The Pfizer product has been specifically tailored for children, and consists of a 10-microgram dose compared with a 30-microgram dose for those ages 12 and older. The lower dose also means a reduced chance of an adverse reaction to the vaccine.
The vaccine was found to be 90.7% effective in the younger age demographic — similar to efficacy rates for older age groups.
Israel gave the OK to administering the Pfizer vaccine to children five to 11 last week, while U.S. authorities approved it earlier this month.
“To date, no safety issues have emerged from the use of Comirnaty [vaccine] in children five to 11 years of age in the United States, where over 2.5 million children have received their first dose,” Health Canada chief medical adviser Dr. Supriya Sharma said last week, using Pfizer’s official product name for the vaccine.
Amid the fall and winter seasons, when many Canadians are getting their flu shots, NACI is recommending children get their COVID-19 vaccine at least 14 days before or after another vaccine. This way, medical professionals can be sure whether any potential adverse reactions are related to the COVID-19 shot or another vaccine.
The province, however, said that while it expects most of the pediatric COVID-19 vaccines to be administered on their own, it won’t force recipients to wait 14 days.
Young recipients who get their first dose at age 11, and then turn 12 when it’s time for their second dose, will get an adult dose if they’re now 12 years old.
“None of these need to be repeated. They’re all valid doses,” Henry said when asked about the potential for some 11-year-olds to delay getting their first dose until they turn 12.

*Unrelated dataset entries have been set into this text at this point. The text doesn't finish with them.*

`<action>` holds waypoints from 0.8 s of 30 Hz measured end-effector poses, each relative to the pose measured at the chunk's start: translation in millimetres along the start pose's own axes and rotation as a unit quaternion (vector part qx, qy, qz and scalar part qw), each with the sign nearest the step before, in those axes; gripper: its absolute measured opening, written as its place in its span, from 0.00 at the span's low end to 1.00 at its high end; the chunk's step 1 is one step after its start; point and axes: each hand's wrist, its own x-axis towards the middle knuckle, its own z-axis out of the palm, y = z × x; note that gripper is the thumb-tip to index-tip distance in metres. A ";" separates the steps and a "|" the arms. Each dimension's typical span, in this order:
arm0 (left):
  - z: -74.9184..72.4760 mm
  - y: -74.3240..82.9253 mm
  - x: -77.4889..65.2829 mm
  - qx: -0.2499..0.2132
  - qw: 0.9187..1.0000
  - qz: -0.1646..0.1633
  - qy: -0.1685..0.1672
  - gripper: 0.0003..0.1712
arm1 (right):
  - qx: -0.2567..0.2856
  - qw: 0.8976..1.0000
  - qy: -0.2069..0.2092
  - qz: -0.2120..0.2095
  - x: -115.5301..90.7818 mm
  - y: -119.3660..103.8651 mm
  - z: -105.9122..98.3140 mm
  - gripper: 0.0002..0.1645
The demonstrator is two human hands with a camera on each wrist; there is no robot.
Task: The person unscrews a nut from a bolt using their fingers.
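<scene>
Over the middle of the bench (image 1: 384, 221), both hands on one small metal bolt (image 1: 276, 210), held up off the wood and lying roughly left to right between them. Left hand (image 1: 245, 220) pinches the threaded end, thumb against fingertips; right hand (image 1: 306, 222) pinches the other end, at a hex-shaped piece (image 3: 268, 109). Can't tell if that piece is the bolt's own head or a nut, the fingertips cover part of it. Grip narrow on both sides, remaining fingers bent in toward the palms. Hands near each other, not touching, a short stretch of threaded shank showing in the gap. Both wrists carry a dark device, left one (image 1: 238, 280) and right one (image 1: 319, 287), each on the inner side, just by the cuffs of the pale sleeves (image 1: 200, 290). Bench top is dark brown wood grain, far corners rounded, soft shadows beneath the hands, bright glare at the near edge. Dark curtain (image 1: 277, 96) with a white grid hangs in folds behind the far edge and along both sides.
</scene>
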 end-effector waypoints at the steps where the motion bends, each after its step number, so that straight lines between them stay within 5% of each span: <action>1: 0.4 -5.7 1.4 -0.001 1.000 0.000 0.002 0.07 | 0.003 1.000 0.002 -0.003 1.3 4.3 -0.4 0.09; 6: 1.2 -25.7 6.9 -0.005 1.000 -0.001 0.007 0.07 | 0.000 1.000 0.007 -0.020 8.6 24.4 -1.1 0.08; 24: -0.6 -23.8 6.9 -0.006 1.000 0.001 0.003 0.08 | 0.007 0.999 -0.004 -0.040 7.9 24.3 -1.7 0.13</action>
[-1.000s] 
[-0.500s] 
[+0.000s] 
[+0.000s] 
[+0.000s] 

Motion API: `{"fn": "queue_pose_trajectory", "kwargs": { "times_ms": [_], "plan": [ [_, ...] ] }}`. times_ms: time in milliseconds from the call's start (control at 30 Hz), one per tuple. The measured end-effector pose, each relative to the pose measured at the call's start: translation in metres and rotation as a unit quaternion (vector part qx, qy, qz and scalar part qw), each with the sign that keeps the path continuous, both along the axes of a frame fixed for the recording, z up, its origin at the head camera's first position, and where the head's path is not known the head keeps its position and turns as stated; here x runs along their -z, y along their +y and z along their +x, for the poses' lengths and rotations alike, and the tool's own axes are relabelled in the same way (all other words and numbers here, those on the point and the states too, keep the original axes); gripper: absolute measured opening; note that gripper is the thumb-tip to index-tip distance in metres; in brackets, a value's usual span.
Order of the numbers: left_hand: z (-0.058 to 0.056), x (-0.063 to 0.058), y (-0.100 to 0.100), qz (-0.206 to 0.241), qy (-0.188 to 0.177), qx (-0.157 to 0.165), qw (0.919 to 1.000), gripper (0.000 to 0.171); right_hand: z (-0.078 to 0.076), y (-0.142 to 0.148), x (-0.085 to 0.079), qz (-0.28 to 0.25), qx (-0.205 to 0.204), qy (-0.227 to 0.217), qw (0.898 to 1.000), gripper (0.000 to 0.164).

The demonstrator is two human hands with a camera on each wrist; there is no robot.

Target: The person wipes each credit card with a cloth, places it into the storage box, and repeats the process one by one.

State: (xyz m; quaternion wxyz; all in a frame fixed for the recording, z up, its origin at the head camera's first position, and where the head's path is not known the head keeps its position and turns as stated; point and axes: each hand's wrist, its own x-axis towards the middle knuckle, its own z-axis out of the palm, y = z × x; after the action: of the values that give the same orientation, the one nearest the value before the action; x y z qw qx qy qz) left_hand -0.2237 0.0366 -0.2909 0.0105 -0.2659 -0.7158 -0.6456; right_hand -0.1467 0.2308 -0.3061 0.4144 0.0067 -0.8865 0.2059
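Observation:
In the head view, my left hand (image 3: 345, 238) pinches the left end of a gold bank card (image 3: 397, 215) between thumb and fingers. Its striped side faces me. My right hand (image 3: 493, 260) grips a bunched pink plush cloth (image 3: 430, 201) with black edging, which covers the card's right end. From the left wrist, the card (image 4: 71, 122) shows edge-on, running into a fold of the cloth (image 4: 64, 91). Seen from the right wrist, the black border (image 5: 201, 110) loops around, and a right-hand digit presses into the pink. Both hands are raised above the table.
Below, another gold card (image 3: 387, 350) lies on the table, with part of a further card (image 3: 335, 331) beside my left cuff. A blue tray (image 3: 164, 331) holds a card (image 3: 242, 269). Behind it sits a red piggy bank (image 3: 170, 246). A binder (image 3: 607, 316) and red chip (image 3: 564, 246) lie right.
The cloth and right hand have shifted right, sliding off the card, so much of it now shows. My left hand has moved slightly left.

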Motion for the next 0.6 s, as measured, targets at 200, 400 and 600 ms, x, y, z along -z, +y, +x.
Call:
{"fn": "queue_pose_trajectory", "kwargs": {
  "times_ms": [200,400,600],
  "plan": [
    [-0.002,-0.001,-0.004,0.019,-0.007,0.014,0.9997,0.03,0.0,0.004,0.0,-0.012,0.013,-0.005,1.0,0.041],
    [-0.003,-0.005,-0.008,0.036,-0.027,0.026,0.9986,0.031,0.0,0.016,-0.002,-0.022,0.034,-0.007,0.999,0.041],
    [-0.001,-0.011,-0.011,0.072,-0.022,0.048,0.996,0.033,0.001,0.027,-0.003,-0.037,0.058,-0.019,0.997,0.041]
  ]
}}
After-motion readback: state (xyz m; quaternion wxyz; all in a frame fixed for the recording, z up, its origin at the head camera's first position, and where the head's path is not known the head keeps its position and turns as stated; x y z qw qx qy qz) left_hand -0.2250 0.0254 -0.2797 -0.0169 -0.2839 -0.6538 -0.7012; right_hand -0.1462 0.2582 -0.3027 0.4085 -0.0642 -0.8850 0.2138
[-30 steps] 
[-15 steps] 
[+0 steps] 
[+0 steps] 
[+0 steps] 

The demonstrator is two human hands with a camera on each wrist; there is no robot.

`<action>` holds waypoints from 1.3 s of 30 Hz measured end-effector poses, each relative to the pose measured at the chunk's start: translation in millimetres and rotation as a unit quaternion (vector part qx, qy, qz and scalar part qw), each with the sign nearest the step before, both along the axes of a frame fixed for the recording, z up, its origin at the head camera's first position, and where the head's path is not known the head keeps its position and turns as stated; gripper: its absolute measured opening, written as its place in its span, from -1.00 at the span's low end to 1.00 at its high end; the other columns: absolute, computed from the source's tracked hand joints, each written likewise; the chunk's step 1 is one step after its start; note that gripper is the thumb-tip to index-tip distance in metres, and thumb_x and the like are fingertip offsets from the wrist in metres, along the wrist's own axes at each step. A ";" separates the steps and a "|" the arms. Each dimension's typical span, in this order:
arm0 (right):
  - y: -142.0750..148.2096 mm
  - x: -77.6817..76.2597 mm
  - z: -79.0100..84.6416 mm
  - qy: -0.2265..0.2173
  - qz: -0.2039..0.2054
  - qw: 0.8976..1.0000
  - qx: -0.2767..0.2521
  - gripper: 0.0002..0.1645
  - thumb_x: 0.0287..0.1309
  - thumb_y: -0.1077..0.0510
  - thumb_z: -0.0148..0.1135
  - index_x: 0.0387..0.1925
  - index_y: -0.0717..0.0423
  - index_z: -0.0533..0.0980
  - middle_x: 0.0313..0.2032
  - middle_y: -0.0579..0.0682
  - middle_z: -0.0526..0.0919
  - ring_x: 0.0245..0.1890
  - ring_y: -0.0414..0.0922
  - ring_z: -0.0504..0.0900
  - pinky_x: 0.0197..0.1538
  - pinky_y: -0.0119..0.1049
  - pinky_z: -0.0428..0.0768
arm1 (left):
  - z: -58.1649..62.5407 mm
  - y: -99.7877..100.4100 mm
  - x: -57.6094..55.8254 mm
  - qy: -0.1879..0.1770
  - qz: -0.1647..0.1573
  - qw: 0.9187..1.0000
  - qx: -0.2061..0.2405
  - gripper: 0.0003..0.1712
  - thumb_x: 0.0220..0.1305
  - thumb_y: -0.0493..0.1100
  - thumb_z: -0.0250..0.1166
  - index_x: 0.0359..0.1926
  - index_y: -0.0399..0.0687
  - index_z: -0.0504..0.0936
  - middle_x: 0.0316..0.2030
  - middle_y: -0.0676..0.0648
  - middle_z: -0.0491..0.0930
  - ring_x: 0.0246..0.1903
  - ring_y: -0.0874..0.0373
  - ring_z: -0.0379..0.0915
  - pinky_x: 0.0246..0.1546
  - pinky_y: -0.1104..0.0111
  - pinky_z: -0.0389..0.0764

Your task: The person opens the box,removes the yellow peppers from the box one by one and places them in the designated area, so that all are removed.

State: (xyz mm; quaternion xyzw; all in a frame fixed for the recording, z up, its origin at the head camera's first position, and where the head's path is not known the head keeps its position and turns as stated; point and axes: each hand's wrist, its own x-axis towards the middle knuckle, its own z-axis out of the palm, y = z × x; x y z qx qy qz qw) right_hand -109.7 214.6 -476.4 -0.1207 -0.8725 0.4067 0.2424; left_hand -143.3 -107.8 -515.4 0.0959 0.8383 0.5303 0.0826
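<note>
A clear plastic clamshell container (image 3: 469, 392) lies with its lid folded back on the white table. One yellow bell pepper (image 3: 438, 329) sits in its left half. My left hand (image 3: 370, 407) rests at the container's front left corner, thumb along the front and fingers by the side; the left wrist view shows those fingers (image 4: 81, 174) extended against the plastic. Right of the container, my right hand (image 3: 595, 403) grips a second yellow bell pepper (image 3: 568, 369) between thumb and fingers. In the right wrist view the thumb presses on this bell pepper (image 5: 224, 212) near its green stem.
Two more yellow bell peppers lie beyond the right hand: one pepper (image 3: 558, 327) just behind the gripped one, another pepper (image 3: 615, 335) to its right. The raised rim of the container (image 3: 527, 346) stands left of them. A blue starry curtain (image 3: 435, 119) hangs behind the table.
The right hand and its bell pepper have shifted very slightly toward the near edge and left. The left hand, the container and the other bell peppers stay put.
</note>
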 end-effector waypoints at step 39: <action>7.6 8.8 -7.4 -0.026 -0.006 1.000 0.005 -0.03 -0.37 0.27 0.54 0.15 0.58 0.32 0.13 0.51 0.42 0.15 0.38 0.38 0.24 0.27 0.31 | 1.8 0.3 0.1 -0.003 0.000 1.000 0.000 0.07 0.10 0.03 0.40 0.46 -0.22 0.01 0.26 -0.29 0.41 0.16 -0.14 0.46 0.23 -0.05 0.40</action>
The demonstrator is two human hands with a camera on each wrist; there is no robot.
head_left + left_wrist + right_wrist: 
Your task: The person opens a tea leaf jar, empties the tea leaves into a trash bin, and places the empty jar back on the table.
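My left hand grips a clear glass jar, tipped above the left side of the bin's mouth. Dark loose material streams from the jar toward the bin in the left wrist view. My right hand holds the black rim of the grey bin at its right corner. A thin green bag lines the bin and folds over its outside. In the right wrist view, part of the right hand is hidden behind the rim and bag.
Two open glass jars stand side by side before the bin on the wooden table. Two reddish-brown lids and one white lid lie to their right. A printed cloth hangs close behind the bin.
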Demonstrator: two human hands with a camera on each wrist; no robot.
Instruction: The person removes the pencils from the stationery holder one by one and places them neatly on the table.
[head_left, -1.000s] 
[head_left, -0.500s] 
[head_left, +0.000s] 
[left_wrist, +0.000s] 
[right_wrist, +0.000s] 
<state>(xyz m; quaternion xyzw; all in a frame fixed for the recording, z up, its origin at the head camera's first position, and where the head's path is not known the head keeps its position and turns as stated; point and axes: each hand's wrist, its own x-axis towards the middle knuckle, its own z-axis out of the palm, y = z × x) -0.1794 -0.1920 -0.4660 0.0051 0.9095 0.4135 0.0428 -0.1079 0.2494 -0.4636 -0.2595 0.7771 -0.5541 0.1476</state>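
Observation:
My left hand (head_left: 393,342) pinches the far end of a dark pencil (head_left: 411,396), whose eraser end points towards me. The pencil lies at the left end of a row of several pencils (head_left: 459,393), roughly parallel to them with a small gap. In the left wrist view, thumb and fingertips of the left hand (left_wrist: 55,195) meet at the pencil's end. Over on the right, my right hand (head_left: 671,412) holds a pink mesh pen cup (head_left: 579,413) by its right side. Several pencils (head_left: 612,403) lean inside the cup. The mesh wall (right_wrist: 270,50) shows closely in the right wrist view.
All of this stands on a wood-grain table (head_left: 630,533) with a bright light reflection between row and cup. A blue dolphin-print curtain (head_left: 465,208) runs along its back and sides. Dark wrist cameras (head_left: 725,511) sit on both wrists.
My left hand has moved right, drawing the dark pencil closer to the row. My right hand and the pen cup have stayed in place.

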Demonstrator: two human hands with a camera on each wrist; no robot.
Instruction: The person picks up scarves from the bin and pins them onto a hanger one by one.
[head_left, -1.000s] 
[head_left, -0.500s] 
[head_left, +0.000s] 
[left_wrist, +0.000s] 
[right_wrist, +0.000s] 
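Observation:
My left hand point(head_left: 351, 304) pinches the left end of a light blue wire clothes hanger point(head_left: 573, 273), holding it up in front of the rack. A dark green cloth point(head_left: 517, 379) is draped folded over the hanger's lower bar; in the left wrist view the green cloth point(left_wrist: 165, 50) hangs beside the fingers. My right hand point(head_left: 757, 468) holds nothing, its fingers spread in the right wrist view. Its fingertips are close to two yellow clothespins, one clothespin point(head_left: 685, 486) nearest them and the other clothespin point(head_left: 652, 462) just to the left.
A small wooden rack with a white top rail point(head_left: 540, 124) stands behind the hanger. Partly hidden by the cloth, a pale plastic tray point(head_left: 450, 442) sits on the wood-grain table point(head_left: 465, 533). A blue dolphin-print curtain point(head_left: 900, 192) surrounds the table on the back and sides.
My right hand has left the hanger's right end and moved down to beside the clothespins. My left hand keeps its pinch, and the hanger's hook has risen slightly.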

“But the short answer is: don’t wait.”
Pharmacies have been administering the adult COVID-19 vaccines to children 12-17, but they will not be administering vaccines for those five to 11.
Instead, younger children can attend all-age or family clinics. Quiet, private spaces will be offered to families who need them.
Most of the mass clinics that serviced the adult population earlier this year have since gone back to their original use. New child-specific clinics will also be opened to accommodate the latest immunization campaign.
Children five to 11 must get verbal consent from a parent or legal guardian accompanying them. If another adult brings them in for the shot, written consent and contact info from the parent or guardian must be provided.
Immunizers experienced with these younger age groups will be deployed to administer the jabs to that demographic, while other immunizers will continue administering vaccines to older age groups.
The First Nations Health Authority and local health authorities will come to the rural First Nations communities to offer vaccinations to children 5 to 11.
This will be done at the same time boosters are offered to adults as well as first and second doses to adults who also wish to get immunized. Health authorities are still working on scheduling.
The province also plans to embark on a public information campaign aimed at parents with questions about the vaccines.
Children under the age of 12 now make up about 20% of daily cases in B.C. as the Delta variant has increased the rate of transmissibility since this summer. Students have also returned to B.C. classrooms during the same period cooler weather is bringing more people indoors.
There have been 2,975 exposure notifications at 830 schools in B.C. between early September and November 13.
Up until November 6, there have been four outbreaks in B.C. schools, ranging in size from 35-62 cases. There have also been two other outbreaks since then, according to the province.
A total of 382 “clusters” of two or more cases have hit 217 schools across the province. Those clusters have ranged in size from two to 18 cases, with median size being three.
To date, there have been hospitalizations in B.C. of children 12-17 who have received at least one dose of a vaccine.